Finalmente fui a tu habitación. Toqué los objetos que conocía como reales, acaricié la manta, pase la mano por el travesaño de la cama, palpe la silla, todo estaba particularmente presente. Todo menos tú.
El testimonio de amor incondicional que pregonaste con tu actitud, deja en mi universo un vacío físico, porque mi espíritu  sigue acompañado por tu presencia. Te hablo, te cuento,  te digo, te lloro y sobre todo, te quiero.
No soplaba aire del sur. La luz gris de un  amanecer normal, de un dieciséis de enero normal, no presagiaba nada tan trascendente. Este, mi ego,  aún soliviantado por las circunstancias de los últimos meses, respiraba tranquilidad. Miro ese día, y no sé exactamente como paso; solo sé,  que desde que pasó, nada volvió a ser lo mismo y tengo tan claro que la grandeza de una persona, como tú, se forma en los instantes cotidianos, como que ciertos pensamientos son plegarias.  Entonces, os digo, que existen momentos  en la vida en los que el alma está de rodillas. De rodillas, rezando por ti, creía vivir en un sueño.
Y esos  momentos  te definen como persona, según como los  encares. Esos minutos pasaran a la posteridad y hablarán de ti al mundo. En esos instantes, precisamente en esos instantes, sabrás quien es importante, quien ya no lo es, quien nunca lo fue, y quien lo será para siempre. Yo, como Dostoievski, creo en la vida eterna. No sé si porque siempre he creído, o porque no te quiero perder.
Y si en alguno de esos segundos  me siento sola, buscaré en el infinito la luz de tu amor, porque  la diferencia de estado no nos separa, simplemente te  hace invisible.
Después de tanto amor, y por haber tenido la suerte de cruzar contigo el corazón de tantos días, me apunto a los sentimientos sinceros. A decir que te quiero. A pensar que siempre estarás conmigo. A soñar lo bueno, y a saber que lo que tengo es lo mejor del mundo, porque  ese es el camino que me has enseñado.

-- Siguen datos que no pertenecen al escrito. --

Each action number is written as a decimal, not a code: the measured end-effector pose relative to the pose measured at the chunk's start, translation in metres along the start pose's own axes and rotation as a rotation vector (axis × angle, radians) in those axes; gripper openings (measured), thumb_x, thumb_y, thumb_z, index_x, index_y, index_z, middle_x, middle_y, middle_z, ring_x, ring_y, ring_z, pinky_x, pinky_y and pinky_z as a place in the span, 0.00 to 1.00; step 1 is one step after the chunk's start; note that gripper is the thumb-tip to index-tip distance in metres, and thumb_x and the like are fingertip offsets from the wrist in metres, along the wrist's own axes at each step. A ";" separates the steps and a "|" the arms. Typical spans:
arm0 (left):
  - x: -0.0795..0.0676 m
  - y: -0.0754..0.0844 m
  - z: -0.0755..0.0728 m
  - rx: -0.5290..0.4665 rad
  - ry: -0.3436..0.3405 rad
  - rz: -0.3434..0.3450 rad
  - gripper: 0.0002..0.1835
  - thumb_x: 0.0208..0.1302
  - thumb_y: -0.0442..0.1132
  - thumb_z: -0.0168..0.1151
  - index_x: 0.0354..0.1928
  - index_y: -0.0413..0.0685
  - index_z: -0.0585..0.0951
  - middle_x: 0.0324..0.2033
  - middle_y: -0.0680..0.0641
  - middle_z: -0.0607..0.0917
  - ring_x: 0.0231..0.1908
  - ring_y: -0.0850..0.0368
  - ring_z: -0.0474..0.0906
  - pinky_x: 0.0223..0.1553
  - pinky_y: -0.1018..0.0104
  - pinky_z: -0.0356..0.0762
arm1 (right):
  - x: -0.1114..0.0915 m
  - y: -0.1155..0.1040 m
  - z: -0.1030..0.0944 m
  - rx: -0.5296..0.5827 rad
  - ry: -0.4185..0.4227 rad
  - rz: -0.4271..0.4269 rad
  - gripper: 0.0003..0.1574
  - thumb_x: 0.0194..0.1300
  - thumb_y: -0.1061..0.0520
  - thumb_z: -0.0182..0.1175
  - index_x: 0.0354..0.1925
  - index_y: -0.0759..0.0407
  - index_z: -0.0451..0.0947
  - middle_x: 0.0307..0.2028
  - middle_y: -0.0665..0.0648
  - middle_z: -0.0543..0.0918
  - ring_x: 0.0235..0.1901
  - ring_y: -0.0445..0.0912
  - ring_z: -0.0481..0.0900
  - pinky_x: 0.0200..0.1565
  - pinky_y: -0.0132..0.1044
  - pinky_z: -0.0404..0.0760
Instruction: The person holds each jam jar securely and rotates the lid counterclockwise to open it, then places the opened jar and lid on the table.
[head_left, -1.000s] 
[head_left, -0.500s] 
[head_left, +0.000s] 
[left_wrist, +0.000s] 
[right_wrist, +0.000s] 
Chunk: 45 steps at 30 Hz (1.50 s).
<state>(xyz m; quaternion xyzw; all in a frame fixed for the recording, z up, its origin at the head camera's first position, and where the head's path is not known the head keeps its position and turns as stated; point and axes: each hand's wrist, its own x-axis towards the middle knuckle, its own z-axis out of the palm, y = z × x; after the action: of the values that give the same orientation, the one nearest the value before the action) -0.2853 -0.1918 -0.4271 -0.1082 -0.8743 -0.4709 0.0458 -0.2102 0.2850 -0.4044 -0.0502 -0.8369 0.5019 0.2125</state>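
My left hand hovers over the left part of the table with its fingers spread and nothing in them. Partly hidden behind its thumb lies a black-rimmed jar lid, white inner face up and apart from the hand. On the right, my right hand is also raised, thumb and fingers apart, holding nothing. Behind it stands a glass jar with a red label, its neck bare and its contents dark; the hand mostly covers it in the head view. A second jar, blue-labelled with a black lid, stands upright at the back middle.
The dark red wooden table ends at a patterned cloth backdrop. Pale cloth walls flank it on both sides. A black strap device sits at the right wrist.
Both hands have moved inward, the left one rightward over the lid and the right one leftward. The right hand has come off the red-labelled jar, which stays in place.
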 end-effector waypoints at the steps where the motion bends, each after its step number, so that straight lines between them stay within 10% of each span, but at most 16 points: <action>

Os agradezco el abrazo a todos vosotros. Vosotros,  que me habéis acompañado de palabra, obra u omisión, siempre estaréis en mis recuerdos como partes de un momento histórico.
La sombra de tu figura es nube en el horizonte, donde la delicadeza prima sobre lo abrupto de la existencia, y tengo la sensación, solo tengo la sensación, de que a partir de ahora, morir,  parecerá algo menos  tortuoso  porque tu esperas al otro lado.

Mamina, donde quiera que tú estés, siempre estará parte de mi corazón. 
Yo, como Dostoievski, creo en la vida eterna.